= Ulrich Windfuhr =

German conductor (born 1960)

Ulrich Windfuhr (born 1960) is a German conductor.

== Life ==
Born in Heidelberg, Windfuhr grew up as the son of the Heine researcher and editor Manfred Windfuhr, first in his hometown and later in Düsseldorf. From 1978 Windfuhr studied orchestral conducting in Cologne, Vienna and Florence and attended master classes with Franco Ferrara, Carlo Maria Giulini, Gennady Rozhdestvensky, Leonard Bernstein and Günter Ludwig. In 1985 Windfuhr won the International Conducting Competition Vittorio Gui and in 1986 the International Conducting Competition Janos Ferencic in Budapest.

He received his first engagement in 1986 as a répétiteur with conducting duties at the Theater Dortmund, in 1989 he went to the Theater Augsburg as the second Kapellmeister and director of studies, in 1990 as the first coordinated Kapellmeister to the then Opera House, today's Staatstheater Nürnberg. In 1993 he received his engagement as first Kapellmeister at the Niedersächsische Staatstheater Hannover. Two years later he was engaged as first conductor and deputy general music director at the Badisches Staatstheater Karlsruhe, again one year later he became provisional general music director there.

From 1998 to 2003, Windfuhr worked alongside Director-General Kirsten Harms as music director of the stages of the State Capital Kiel. With productions of Richard Strauss' operas such as Die schweigsame Frau and Die Liebe der Danae, a cycle of Franz Schreker's operas as well as the Ring des Nibelungen by Richard Wagner, he attracted international attention together with the opera house.

His concert career has taken him from the beginning of his career through Europe (Italy, Portugal, Switzerland, Hungary) and to the USA; as an opera conductor he has appeared on renowned German stages, including the Deutsche Oper am Rhein Düsseldorf-Duisburg, at the Opera Bonn, at the Mannheim National Theatre and at the Deutsche Oper Berlin.

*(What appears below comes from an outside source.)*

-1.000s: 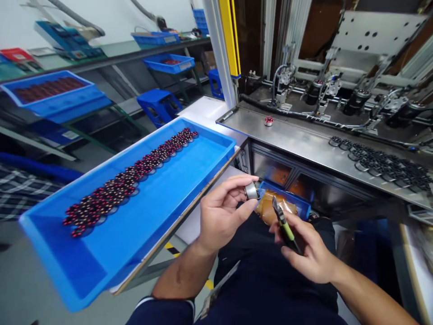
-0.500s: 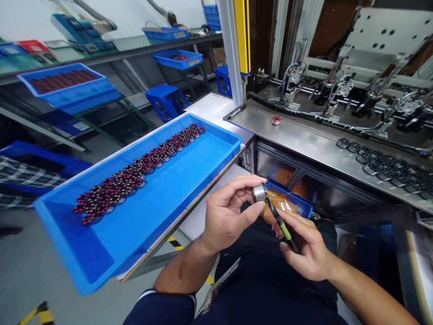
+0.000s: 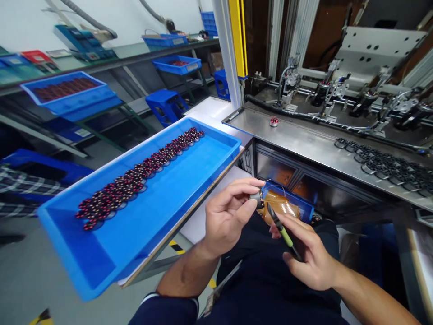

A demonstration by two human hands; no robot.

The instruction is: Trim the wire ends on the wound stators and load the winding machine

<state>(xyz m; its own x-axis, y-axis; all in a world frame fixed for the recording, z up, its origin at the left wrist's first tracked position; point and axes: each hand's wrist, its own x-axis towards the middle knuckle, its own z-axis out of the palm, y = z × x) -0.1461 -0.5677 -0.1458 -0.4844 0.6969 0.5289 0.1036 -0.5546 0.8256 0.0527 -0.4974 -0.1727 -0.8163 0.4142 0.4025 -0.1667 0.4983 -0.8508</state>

At the Kiel Opera Windfuhr recorded for the label Classic Production Osnabrück among others, Flammen, Das Spielwerk und die Prinzessin and Christophorus oder Die Vision einer Oper by Franz Schreker as well as Donna Diana by Emil Nikolaus von Reznicek. In 2003 he was awarded the Diapason d'Or and the "Choc de la Musique" for his CD Das Spielwerk und die Prinzessin as well as the Quarterly Prize of the German Record Critics; in 2005 he received the Orphée d'Or for his CD Die Liebe der Danae.

From 2007 to 2013 Windfuhr was Professor of Conducting at the Hochschule für Musik und Theater Leipzig, where his students included Mirga Gražinytė-Tyla.

In 2013, he was appointed professor of conducting and orchestral conducting at the Hochschule für Musik und Theater Hamburg.

In 2014, Windfuhr was named a member of the Freie Akademie der Künste Hamburg.